[TASK STATEMENT]
If a line contains "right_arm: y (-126", it is the last one to write out; begin with the first line of the records and copy each exactly.

[SOURCE MATERIAL]

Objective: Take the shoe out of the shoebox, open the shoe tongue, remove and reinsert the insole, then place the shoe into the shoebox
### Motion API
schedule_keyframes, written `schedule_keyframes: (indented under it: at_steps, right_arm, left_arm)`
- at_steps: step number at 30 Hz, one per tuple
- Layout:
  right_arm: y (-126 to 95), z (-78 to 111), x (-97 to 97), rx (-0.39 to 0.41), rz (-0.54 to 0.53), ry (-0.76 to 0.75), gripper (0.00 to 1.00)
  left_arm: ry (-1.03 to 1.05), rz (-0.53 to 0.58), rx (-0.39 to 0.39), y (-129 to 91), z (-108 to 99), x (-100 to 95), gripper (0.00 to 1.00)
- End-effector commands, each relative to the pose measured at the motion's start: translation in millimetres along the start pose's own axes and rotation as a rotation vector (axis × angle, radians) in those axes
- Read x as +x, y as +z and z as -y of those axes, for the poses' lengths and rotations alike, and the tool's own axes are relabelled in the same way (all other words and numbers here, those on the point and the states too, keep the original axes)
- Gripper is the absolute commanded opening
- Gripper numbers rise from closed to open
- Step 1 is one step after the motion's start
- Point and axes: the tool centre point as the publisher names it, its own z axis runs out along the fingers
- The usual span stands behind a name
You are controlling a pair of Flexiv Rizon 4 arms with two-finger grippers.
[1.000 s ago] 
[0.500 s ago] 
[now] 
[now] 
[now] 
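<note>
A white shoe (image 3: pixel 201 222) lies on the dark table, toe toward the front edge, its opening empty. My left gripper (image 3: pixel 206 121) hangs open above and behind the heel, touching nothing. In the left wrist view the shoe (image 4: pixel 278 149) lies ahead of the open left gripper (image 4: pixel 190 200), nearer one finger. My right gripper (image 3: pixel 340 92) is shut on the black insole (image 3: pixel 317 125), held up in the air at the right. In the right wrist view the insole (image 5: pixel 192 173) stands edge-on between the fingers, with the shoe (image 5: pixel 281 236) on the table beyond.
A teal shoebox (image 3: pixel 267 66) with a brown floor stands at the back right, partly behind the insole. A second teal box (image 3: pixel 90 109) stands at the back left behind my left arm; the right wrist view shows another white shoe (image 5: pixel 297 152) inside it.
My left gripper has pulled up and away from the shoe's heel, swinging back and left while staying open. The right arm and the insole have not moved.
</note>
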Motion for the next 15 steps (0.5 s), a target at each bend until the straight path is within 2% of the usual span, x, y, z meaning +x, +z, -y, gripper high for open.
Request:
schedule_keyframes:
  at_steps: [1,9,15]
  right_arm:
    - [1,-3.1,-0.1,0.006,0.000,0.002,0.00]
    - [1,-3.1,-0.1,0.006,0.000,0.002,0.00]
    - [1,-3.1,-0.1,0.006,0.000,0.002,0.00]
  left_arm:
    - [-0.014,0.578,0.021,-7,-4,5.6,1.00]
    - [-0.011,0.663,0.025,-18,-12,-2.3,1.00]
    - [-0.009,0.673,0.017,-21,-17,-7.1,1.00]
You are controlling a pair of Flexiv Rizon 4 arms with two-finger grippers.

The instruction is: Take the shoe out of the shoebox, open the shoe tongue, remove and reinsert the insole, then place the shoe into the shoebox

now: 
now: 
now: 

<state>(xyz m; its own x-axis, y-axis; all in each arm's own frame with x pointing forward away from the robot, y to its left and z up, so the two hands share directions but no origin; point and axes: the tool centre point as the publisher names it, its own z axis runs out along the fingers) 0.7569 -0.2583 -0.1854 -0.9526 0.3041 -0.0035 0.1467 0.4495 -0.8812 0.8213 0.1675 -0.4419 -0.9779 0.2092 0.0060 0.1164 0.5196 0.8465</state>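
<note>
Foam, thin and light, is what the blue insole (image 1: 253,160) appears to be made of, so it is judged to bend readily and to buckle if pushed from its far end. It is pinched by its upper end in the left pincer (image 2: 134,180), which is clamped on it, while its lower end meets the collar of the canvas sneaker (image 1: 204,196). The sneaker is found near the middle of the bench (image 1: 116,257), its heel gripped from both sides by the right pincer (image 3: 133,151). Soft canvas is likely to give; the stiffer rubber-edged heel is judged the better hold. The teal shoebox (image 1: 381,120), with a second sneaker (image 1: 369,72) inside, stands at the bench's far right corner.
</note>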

[ANSWER]
Objective: Take the shoe out of the shoebox, open the shoe tongue, remove and reinsert the insole, then place the shoe into the shoebox
### Motion API
schedule_keyframes, written `schedule_keyframes: (indented under it: at_steps, right_arm, left_arm)`
- at_steps: step number at 30 Hz, one per tuple
- Layout:
  right_arm: y (-126 to 95), z (-78 to 111), x (-97 to 97), rx (-0.39 to 0.41), rz (-0.54 to 0.53), ry (-0.76 to 0.75), gripper (0.00 to 1.00)

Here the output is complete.